When the world paused in 2019 because of the Covid-19 pandemic, the Ayala Museum was fortunate, according to Gustilo, as they had already closed for renovation months prior to the lockdowns and restricted mobility. “By the time it hit, our collections were neatly packed away and stored in a safe place. Had it been otherwise it would have been nerve-wracking,” the museum’s senior director explained.

At the height of the health crisis, the museum’s teams have been busy digitising content, creating virtual reality experiences for the enhanced diorama, cataloguing their films, collections, documents, and many more to become readily available content for online. Ayala Museum was also very active on its social media, particularly Instagram, posting its previous exhibitions and some iconic pieces and significant collections. The renowned institution is already on its way to a new era of art appreciation.
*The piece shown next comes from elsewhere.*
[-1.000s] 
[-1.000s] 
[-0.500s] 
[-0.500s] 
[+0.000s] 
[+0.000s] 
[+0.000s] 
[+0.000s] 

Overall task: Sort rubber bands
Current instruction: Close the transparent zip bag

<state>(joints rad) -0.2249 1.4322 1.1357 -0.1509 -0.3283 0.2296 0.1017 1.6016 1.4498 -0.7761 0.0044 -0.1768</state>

“What Covid-19 did was to accelerate the need to transform, demanding creativity and innovation from the staff and working with new technologies. So, in a sense, rather than challenges, all these were opportunities to learn how to deal with the new normal,” Gustilo shared.

“But the arts scene was really challenged,” she admitted, looking back at the dire effects of the pandemic on other institutions in the Philippine arts scene. “All sectors: artists, public and private cultural institutions, galleries, art fairs, auction houses—we all quickly shifted gears to adjust how we do our work and engage audiences online,” she expounded. “I look forward to the day when encounters with arts and culture—be it onsite, online, or offsite—are a lifestyle choice for many.”